Pakistan’s total liquid foreign exchange reserves declined by $79 million in the past week, primarily due to external debt repayments. 

According to the State Bank of Pakistan (SBP), as of November 10, 2023, the country’s total reserves amounted to $12.535 billion, down from $12.614 billion on November 3, 2023.

During the reviewed week, SBP’s reserves decreased by $115 million to $7.397 billion due to debt servicing. Conversely, commercial banks’ net foreign reserves increased by $36 million, reaching $5.139 billion by the end of the week.

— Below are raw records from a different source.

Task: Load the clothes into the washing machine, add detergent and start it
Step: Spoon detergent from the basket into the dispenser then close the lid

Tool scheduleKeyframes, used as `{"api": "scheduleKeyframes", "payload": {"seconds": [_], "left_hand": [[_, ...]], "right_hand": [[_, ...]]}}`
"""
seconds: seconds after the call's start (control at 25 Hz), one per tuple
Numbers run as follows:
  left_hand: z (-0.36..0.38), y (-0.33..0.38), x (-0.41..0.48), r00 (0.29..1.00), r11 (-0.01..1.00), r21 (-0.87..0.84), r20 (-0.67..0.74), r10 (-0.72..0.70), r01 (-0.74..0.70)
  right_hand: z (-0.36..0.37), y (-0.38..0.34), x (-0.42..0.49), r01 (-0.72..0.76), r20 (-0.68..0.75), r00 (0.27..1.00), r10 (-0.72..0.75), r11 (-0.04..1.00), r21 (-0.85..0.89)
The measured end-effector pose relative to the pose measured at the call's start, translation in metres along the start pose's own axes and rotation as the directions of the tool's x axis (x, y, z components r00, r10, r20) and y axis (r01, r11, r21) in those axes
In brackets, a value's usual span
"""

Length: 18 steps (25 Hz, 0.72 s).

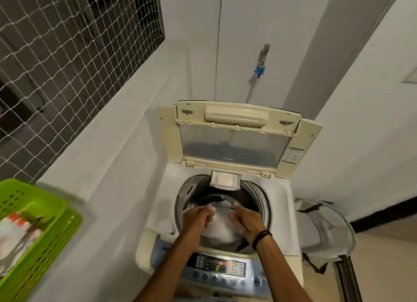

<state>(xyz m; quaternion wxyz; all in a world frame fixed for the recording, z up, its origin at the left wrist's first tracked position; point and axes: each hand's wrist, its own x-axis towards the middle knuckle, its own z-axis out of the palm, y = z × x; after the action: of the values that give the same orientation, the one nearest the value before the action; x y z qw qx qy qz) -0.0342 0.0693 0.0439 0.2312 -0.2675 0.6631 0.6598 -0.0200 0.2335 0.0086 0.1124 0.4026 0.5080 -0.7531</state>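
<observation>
A top-loading washing machine point(284, 190) stands in a white-walled corner with its lid point(234, 144) raised upright at the back edge. Both hands reach over the open drum point(256, 199). A white cloth point(220, 230) lies in the mouth of the drum, towards its front edge, between the hands. The left hand point(198, 218) has its fingers point(208, 219) curled tight round a fold of the cloth. The right hand point(247, 221) lies against the cloth with bent fingers and the thumb raised; whether it grips cannot be told. A dark band point(261, 236) circles the right wrist. A small tray point(225, 180) juts out at the drum's rear rim. The control panel point(221, 268) along the machine's front edge shows a lit display.

To the left runs a white surface point(112, 166) with a green basket point(45, 245) at its near end, under a netted opening point(56, 65). A tap point(261, 62) with a blue fitting sits on the back wall. A grey hamper point(327, 234) stands on the floor point(383, 256) just beside the machine's right side.
</observation>
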Motion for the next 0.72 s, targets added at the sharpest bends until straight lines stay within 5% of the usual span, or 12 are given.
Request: {"api": "scheduleKeyframes", "payload": {"seconds": [0.28, 0.52, 0.72], "left_hand": [[0.042, 0.014, 0.083, 0.963, 0.934, -0.234, 0.048, -0.265, 0.269], [0.061, 0.037, 0.121, 0.943, 0.912, -0.244, 0.127, -0.307, 0.330], [0.070, 0.038, 0.154, 0.920, 0.820, -0.417, 0.194, -0.341, 0.392]], "right_hand": [[0.014, -0.021, 0.075, -0.070, -0.001, 0.997, 0.072, 0.974, 0.217], [0.029, -0.029, 0.116, -0.112, -0.061, 0.985, 0.162, 0.869, 0.483], [0.032, -0.025, 0.145, -0.001, -0.213, 0.973, 0.090, 0.923, 0.385]]}}
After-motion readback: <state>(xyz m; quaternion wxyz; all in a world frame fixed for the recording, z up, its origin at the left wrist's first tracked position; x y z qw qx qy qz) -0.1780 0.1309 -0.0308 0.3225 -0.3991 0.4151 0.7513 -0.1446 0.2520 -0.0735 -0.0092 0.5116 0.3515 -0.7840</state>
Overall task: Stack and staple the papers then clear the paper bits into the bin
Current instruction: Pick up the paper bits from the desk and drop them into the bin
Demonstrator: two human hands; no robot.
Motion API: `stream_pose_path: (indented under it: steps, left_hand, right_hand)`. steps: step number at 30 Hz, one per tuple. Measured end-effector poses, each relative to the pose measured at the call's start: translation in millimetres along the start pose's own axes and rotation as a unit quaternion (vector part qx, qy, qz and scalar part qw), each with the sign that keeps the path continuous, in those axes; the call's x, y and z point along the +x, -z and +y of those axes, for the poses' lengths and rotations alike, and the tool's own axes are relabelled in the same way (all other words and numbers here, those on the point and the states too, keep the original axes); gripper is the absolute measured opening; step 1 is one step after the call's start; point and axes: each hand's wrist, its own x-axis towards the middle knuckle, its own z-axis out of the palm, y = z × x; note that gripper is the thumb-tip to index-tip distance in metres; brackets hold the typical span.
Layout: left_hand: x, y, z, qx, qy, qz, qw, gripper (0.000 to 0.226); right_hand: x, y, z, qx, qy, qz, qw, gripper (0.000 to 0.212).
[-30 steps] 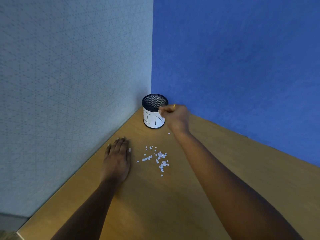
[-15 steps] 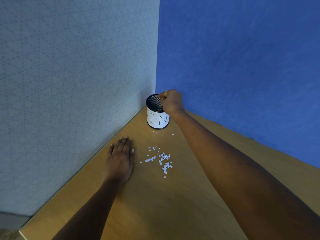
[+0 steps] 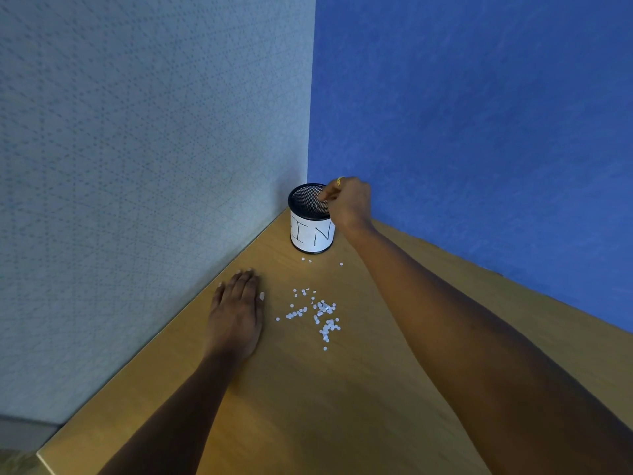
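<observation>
One text is recorded, on the bin [image 3: 306,216]. It is written on a white paper label [image 3: 313,236] that is wrapped round the bin's outer wall, below the black mesh rim. The writing is done by hand, in thin black strokes, in capitals, and stands upright.

Two letters are read plainly: "I", drawn with a bar at top and at bottom, and "N" just to its right. "IN" is thus noted as the legible part.

Left of the "I", a further mark is seen at the label's left edge, where the paper curves away from the camera. Only short horizontal strokes are shown; the letter cannot be told.
</observation>
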Motion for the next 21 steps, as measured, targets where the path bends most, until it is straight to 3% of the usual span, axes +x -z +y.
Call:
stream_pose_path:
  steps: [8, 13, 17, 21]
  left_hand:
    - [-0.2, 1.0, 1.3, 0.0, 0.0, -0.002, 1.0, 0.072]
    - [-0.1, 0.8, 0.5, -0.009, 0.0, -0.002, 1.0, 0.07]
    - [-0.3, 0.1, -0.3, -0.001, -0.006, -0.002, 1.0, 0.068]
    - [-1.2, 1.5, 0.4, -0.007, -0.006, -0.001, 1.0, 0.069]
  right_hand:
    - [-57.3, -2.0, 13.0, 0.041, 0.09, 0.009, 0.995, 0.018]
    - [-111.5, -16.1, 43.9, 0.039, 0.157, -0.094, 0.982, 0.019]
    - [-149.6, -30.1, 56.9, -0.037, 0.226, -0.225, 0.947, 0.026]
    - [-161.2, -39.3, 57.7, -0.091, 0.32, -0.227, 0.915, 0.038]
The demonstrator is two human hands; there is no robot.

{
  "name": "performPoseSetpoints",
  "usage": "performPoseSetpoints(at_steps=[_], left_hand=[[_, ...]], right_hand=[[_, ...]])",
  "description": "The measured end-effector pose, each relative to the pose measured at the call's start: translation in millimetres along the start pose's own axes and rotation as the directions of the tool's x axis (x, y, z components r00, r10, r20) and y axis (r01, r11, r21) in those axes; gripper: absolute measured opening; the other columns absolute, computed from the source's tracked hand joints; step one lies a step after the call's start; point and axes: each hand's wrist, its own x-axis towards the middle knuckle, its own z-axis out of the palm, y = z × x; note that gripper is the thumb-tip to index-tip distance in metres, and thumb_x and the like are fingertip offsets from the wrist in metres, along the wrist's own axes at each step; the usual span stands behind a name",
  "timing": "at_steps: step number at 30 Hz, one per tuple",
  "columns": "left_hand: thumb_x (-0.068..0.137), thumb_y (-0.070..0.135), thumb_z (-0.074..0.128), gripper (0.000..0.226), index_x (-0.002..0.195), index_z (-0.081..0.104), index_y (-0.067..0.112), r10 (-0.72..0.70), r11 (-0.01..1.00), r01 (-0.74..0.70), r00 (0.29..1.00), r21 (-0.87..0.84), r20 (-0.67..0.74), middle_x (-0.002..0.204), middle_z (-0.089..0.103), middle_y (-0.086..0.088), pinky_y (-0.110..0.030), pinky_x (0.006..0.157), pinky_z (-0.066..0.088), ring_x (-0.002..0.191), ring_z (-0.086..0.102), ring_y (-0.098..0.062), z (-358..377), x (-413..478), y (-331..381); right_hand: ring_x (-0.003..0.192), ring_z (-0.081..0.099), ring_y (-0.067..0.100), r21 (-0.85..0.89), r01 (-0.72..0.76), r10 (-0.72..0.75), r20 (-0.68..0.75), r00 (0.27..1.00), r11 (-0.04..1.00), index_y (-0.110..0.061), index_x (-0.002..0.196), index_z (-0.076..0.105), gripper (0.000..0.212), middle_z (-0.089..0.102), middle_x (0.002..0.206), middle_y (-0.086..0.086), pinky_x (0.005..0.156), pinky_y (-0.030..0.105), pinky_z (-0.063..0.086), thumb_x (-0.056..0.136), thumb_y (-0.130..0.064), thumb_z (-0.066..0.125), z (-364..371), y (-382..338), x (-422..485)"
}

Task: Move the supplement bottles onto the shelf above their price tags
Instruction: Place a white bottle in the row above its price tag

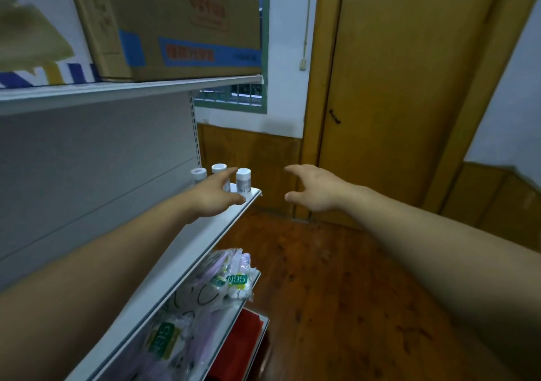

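Observation:
Three small white-capped supplement bottles stand at the far end of the white middle shelf [205,234]: one at the back left [198,174], one behind [219,168] and one at the front corner [243,180]. My left hand [216,196] reaches over the shelf with fingers spread, its fingertips just in front of the bottles and partly hiding the middle one. Whether it touches a bottle I cannot tell. My right hand [314,188] hovers open in the air to the right of the shelf end, holding nothing.
A large cardboard box [175,23] sits on the top shelf [123,90]. Bags of N95 masks [205,289] lie on the lower shelf, with a red pack [243,345] beneath. A wooden door [404,87], a window and a wooden floor lie to the right.

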Motion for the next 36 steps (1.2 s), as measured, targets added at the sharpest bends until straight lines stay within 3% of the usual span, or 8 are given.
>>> performPoseSetpoints(at_steps=[7, 12, 21, 23, 26, 29, 32, 36], left_hand=[[0.087, 0.024, 0.061, 0.074, 0.147, 0.018, 0.028, -0.105, 0.994, 0.104, 0.992, -0.028, -0.063, 0.154, 0.025, -0.007, -0.043, 0.11, 0.031, 0.136, 0.033, -0.028, 21, 90, 4], [0.088, 0.019, 0.06, 0.074, 0.147, 0.016, 0.027, -0.226, 0.969, 0.21, 0.967, -0.132, -0.115, 0.154, 0.023, -0.007, -0.034, 0.099, 0.037, 0.134, 0.035, -0.028, 35, 143, 10], [0.087, 0.015, 0.061, 0.066, 0.143, 0.028, 0.021, -0.324, 0.944, 0.298, 0.918, -0.143, -0.229, 0.147, 0.036, -0.006, -0.034, 0.1, 0.037, 0.124, 0.042, -0.022, 25, 197, -16], [0.086, 0.014, 0.062, 0.069, 0.145, 0.025, 0.021, -0.325, 0.945, 0.302, 0.913, -0.129, -0.245, 0.15, 0.032, -0.004, -0.035, 0.103, 0.035, 0.13, 0.038, -0.023, 20, 211, -28], [0.086, 0.012, 0.06, 0.062, 0.141, 0.033, 0.02, -0.31, 0.95, 0.292, 0.916, -0.106, -0.254, 0.139, 0.042, 0.0, -0.025, 0.091, 0.035, 0.12, 0.041, -0.016, 19, 231, -44], [0.085, 0.011, 0.06, 0.041, 0.111, 0.045, 0.039, -0.317, 0.948, 0.297, 0.918, -0.113, -0.238, 0.103, 0.045, 0.018, -0.018, 0.074, 0.036, 0.103, 0.037, -0.01, 23, 248, -58], [0.084, 0.012, 0.061, 0.051, 0.124, 0.042, 0.037, -0.321, 0.945, 0.29, 0.912, -0.151, -0.256, 0.117, 0.044, 0.009, -0.017, 0.08, 0.035, 0.109, 0.04, -0.01, 30, 256, -65], [0.082, 0.002, 0.06, 0.052, 0.127, 0.046, 0.024, -0.312, 0.95, 0.286, 0.849, -0.125, -0.427, 0.109, 0.042, 0.007, -0.012, 0.069, 0.032, 0.098, 0.041, -0.007, 53, 262, -65]], right_hand=[[0.14, 0.027, 0.025, 0.029, 0.057, -0.058, 0.035, 0.998, 0.998, -0.028, 0.148, 0.019, 0.069, 0.022, 0.155, 0.001, 0.11, 0.038, 0.032, 0.091, -0.041, 0.057, -2, 75, 88], [0.141, 0.026, 0.025, 0.076, 0.143, -0.147, 0.061, 0.987, 0.987, -0.03, 0.148, 0.02, 0.07, 0.021, 0.156, -0.001, 0.112, 0.041, 0.032, 0.09, -0.04, 0.057, -7, 113, 156], [0.14, 0.028, 0.024, 0.107, 0.342, -0.356, 0.154, 0.922, 0.934, -0.028, 0.148, 0.019, 0.07, 0.022, 0.156, 0.0, 0.108, 0.036, 0.033, 0.09, -0.039, 0.056, 31, 98, 270], [0.14, 0.028, 0.025, 0.103, 0.374, -0.387, 0.188, 0.903, 0.922, -0.027, 0.148, 0.018, 0.071, 0.022, 0.156, 0.001, 0.108, 0.036, 0.033, 0.09, -0.039, 0.056, 44, 89, 294], [0.139, 0.029, 0.025, 0.091, 0.409, -0.419, 0.238, 0.876, 0.908, -0.027, 0.148, 0.017, 0.072, 0.023, 0.155, 0.001, 0.108, 0.036, 0.034, 0.09, -0.039, 0.057, 62, 80, 328], [0.14, 0.029, 0.026, 0.084, 0.437, -0.441, 0.295, 0.848, 0.896, -0.025, 0.149, 0.016, 0.077, 0.022, 0.155, 0.003, 0.109, 0.037, 0.034, 0.088, -0.038, 0.061, 78, 77, 357], [0.138, 0.03, 0.029, 0.089, 0.454, -0.451, 0.385, 0.805, 0.887, -0.025, 0.149, 0.011, 0.09, 0.022, 0.154, 0.006, 0.108, 0.039, 0.036, 0.08, -0.038, 0.068, 96, 82, 380], [0.13, 0.038, 0.031, 0.102, 0.51, -0.499, 0.441, 0.746, 0.854, -0.027, 0.148, 0.015, 0.09, 0.026, 0.149, 0.008, 0.097, 0.036, 0.043, 0.076, -0.034, 0.07, 122, 94, 401]])
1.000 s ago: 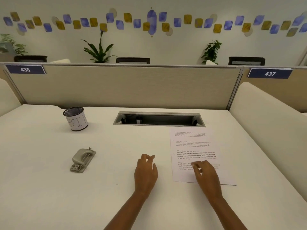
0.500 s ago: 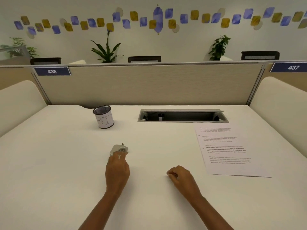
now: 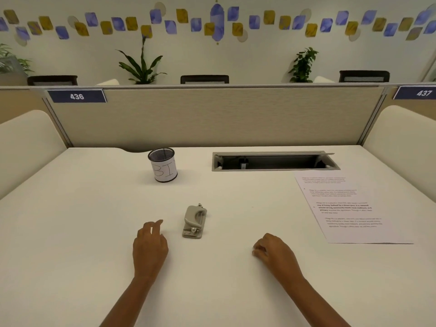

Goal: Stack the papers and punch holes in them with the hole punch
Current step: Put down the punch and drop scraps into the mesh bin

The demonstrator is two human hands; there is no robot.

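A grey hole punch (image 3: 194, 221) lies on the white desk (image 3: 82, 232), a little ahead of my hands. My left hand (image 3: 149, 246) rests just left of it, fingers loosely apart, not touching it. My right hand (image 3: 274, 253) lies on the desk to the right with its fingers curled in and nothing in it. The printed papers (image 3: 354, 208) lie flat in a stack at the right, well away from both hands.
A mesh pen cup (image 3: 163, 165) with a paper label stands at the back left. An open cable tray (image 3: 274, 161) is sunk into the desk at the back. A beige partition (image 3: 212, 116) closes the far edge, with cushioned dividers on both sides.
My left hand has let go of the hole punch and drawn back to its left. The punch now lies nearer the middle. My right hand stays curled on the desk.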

In a significant development, the International Monetary Fund (IMF) announced on Wednesday that a staff-level agreement (SLA) has been reached on the first review of a nine-month stand-by arrangement (SBA) totaling $3 billion with Pakistani authorities.

Pending approval by the IMF Executive Board, the SLA signifies a milestone, and upon approval, an amount of SDR 528 million, approximately a $700 million loan tranche, will be disbursed to Pakistan. 

This disbursement will bring the total funds received under the IMF SBA to $1.9 billion.

These incoming funds are expected to contribute to replenishing the country’s diminishing foreign exchange reserves. 

The IMF team, led by Nathan Porter, conducted discussions in Pakistan from November 2–15, 2023, culminating in the announcement of the SLA upon the completion of the economic review.